* _PROBLEM DETAILS_: Copy out all of the entries exactly as they appear.
■ ■ ■
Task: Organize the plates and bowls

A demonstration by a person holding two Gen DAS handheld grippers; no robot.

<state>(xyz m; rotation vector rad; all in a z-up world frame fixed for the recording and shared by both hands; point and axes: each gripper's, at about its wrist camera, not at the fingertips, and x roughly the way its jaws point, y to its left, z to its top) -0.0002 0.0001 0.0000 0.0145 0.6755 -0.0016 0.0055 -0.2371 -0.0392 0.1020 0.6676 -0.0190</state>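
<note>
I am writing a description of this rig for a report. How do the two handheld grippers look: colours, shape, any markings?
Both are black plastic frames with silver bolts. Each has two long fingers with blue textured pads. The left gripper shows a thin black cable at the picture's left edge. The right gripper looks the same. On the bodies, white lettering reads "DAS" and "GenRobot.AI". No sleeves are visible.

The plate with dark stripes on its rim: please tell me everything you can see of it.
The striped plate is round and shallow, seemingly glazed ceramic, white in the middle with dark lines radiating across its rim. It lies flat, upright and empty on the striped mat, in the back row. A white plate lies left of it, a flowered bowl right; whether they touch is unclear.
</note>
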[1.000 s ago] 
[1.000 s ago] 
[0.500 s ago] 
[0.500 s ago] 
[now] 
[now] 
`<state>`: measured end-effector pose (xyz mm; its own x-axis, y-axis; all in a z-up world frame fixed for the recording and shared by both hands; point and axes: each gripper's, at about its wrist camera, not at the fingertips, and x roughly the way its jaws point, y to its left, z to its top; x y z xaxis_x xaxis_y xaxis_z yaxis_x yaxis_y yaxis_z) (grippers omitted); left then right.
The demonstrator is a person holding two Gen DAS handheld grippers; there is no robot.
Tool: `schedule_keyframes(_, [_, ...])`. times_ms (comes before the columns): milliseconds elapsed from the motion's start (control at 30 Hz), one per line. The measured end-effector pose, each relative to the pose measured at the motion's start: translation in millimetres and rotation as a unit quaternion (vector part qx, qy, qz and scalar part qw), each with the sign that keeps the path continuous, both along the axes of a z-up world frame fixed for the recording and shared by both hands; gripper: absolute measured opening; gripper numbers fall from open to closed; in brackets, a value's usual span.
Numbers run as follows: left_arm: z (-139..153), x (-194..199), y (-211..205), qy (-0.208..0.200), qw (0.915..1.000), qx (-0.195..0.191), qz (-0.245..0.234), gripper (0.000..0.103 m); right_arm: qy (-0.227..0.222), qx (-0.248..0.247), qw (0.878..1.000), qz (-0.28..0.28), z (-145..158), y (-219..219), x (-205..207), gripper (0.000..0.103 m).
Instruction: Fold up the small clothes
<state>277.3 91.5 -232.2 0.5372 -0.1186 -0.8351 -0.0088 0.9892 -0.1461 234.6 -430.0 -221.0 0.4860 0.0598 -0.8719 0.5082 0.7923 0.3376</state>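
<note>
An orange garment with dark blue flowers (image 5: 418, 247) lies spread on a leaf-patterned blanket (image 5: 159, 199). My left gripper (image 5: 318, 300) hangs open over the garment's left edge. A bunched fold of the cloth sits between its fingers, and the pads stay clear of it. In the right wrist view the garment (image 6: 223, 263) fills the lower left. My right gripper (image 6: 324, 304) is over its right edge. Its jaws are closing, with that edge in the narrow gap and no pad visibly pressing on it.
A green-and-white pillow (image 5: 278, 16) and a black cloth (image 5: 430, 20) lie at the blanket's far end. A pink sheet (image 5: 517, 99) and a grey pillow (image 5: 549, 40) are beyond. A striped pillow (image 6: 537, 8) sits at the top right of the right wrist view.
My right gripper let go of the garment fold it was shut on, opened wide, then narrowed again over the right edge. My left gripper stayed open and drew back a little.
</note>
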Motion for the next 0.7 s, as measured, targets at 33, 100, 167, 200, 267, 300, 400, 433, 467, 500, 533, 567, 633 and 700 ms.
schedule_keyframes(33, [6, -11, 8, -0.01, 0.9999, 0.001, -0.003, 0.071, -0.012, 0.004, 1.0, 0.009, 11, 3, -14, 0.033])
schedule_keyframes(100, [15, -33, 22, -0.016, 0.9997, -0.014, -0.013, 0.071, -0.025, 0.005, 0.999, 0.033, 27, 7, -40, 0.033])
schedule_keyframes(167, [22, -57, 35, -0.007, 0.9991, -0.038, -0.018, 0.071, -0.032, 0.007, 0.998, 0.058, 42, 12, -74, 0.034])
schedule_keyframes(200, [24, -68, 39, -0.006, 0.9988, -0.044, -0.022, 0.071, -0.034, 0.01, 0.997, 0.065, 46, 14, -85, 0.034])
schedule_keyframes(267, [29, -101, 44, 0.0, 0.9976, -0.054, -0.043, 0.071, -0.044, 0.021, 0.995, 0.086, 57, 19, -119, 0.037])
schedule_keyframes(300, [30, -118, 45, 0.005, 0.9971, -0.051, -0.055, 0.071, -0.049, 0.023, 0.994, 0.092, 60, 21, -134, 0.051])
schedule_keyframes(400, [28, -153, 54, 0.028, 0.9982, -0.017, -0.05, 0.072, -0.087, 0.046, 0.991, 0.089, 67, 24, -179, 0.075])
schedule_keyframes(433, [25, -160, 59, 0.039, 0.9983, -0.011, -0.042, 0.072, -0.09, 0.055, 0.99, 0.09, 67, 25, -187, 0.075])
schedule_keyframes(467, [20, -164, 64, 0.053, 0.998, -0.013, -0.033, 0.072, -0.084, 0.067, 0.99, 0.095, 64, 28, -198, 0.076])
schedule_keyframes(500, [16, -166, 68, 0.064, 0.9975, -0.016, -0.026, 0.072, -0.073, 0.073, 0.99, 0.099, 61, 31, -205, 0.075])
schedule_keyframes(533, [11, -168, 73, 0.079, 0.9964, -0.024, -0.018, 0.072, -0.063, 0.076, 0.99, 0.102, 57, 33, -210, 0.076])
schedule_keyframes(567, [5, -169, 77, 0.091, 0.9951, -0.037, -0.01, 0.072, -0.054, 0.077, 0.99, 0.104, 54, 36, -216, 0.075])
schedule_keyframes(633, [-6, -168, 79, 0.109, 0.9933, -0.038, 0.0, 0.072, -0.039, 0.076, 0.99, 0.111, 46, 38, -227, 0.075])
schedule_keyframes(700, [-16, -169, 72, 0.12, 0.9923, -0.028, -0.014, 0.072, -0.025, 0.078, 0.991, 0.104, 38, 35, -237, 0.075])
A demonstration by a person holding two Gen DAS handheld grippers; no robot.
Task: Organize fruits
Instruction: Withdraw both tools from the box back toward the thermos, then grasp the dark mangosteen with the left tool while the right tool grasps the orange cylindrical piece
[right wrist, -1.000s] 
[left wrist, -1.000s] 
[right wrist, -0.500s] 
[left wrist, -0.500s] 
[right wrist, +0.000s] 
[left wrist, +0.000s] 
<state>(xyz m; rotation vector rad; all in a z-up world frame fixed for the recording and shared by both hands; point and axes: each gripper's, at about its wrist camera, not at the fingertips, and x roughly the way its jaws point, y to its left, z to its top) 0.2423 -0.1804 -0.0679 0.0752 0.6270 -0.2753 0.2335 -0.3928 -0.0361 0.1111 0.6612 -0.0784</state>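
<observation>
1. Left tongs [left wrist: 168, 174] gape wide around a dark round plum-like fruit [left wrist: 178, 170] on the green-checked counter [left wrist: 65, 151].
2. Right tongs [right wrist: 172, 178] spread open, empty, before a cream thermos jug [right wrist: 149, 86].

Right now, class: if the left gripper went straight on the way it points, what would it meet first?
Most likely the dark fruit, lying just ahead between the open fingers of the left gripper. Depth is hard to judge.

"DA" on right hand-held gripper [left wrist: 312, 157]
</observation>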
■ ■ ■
* _SOLVED EXERCISE_:
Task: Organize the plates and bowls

A demonstration by a person holding two Gen DAS handheld grippers; no robot.

<state>(xyz m; rotation vector rad; all in a z-up world frame fixed for the recording and shared by both hands; point and axes: each gripper's, at about its wrist camera, not at the fingertips, and x roughly the way its jaws point, y to its left, z to its top) -0.0002 0.0001 0.0000 0.0145 0.6755 -0.0016 0.0055 -0.2371 -0.0392 0.1020 0.6676 -0.0190</state>
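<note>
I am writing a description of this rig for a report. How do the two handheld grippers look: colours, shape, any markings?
Both are black plastic frames with silver bolts. Each has two long fingers with blue textured pads. The left gripper shows a thin black cable at the picture's left edge. The right gripper looks the same. On the bodies, white lettering reads "DAS" and "GenRobot.AI". No sleeves are visible.

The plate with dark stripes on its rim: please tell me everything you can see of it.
The striped plate is round and shallow, seemingly glazed ceramic, white in the middle with dark lines radiating across its rim. It lies flat, upright and empty on the striped mat, in the back row. A white plate lies left of it, a flowered bowl right; whether they touch is unclear.
</note>
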[1.000 s ago] 
[1.000 s ago] 
[0.500 s ago] 
[0.500 s ago] 
[now] 
[now] 
`<state>`: measured end-effector pose (xyz mm; its own x-axis, y-axis; all in a z-up world frame fixed for the recording and shared by both hands; point and axes: each gripper's, at about its wrist camera, not at the fingertips, and x roughly the way its jaws point, y to its left, z to its top; x y z xaxis_x xaxis_y xaxis_z yaxis_x yaxis_y yaxis_z) (grippers omitted); left then right.
The demonstrator is a person holding two Gen DAS handheld grippers; there is no robot.
Tool: `schedule_keyframes(_, [_, ...])`. times_ms (comes before the columns): milliseconds elapsed from the motion's start (control at 30 Hz), one per line. The measured end-effector pose, each relative to the pose measured at the motion's start: translation in millimetres and rotation as a unit quaternion (vector part qx, qy, qz and scalar part qw), each with the sign that keeps the path continuous, both along the axes of a z-up world frame fixed for the recording and shared by both hands; gripper: absolute measured opening; gripper numbers fall from open to closed; in brackets, a value's usual span.
Numbers run as follows: left_arm: z (-139..153), x (-194..199), y (-211..205), qy (-0.208..0.200), qw (0.915..1.000), qx (-0.195..0.191), qz (-0.245..0.234), gripper (0.000..0.103 m); right_arm: qy (-0.227..0.222), qx (-0.248..0.247), qw (0.878..1.000), qz (-0.28..0.28), z (-145..158), y (-219..219), x (-205..207), gripper (0.000..0.103 m).
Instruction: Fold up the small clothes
<state>277.3 91.5 -232.2 0.5372 -0.1186 -0.8351 -0.0088 0.9892 -0.1461 234.6 -430.0 -221.0 0.4860 0.0598 -0.8719 0.5082 0.7923 0.3376</state>
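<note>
An orange garment with dark blue flowers (image 5: 418, 247) lies spread on a leaf-patterned blanket (image 5: 159, 199). My left gripper (image 5: 318, 300) hangs open over the garment's left edge. A bunched fold of the cloth sits between its fingers, and the pads stay clear of it. In the right wrist view the garment (image 6: 223, 263) fills the lower left. My right gripper (image 6: 324, 304) is over its right edge. Its jaws are closing, with that edge in the narrow gap and no pad visibly pressing on it.
A green-and-white pillow (image 5: 278, 16) and a black cloth (image 5: 430, 20) lie at the blanket's far end. A pink sheet (image 5: 517, 99) and a grey pillow (image 5: 549, 40) are beyond. A striped pillow (image 6: 537, 8) sits at the top right of the right wrist view.
My right gripper let go of the garment fold it was shut on, opened wide, then narrowed again over the right edge. My left gripper stayed open and drew back a little.
</note>
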Motion for the next 0.7 s, as measured, targets at 33, 100, 167, 200, 267, 300, 400, 433, 467, 500, 533, 567, 633 and 700 ms.
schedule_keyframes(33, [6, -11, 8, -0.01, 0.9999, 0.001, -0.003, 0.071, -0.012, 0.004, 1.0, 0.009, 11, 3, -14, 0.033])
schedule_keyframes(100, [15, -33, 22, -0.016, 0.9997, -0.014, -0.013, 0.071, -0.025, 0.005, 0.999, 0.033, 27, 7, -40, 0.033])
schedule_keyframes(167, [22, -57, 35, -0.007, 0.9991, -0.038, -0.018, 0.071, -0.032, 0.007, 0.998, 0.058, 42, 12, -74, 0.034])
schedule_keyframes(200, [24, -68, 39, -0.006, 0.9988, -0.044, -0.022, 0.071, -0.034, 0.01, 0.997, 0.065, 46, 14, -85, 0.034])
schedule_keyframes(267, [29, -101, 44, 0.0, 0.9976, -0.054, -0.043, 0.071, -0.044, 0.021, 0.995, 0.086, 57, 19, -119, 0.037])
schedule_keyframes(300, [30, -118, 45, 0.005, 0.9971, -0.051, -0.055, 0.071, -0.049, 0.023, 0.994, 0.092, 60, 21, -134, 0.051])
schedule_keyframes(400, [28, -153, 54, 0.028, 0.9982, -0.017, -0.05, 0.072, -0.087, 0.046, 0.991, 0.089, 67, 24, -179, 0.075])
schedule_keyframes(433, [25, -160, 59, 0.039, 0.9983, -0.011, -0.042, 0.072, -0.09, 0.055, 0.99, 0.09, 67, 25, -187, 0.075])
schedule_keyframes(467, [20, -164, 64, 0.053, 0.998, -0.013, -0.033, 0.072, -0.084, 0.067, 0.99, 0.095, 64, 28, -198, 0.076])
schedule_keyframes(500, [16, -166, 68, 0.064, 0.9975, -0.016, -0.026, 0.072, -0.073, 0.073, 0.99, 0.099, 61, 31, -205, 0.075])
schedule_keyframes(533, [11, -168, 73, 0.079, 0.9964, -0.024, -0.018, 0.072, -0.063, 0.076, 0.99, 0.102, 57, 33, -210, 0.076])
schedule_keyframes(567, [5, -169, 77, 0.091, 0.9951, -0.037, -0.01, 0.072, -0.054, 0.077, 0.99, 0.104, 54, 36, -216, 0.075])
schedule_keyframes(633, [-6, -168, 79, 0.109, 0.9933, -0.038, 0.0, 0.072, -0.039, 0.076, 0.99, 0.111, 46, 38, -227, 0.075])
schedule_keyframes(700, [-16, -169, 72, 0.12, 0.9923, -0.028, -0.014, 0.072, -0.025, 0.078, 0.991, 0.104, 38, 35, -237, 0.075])
A demonstration by a person holding two Gen DAS handheld grippers; no robot.
Task: Organize fruits
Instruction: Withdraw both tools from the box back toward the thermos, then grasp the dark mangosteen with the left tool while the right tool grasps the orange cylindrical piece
[right wrist, -1.000s] 
[left wrist, -1.000s] 
[right wrist, -0.500s] 
[left wrist, -0.500s] 
[right wrist, +0.000s] 
[left wrist, +0.000s] 
<state>(xyz m; rotation vector rad; all in a z-up world frame fixed for the recording and shared by both hands; point and axes: each gripper's, at about its wrist camera, not at the fingertips, and x roughly the way its jaws point, y to its left, z to its top) 0.2423 -0.1804 -0.0679 0.0752 0.6270 -0.2753 0.2335 -0.3928 -0.0361 0.1111 0.6612 -0.0784</state>
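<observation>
1. Left tongs [left wrist: 168, 174] gape wide around a dark round plum-like fruit [left wrist: 178, 170] on the green-checked counter [left wrist: 65, 151].
2. Right tongs [right wrist: 172, 178] spread open, empty, before a cream thermos jug [right wrist: 149, 86].

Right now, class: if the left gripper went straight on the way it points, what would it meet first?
Most likely the dark fruit, lying just ahead between the open fingers of the left gripper. Depth is hard to judge.

"DA" on right hand-held gripper [left wrist: 312, 157]
</observation>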

The output above is complete as it stands.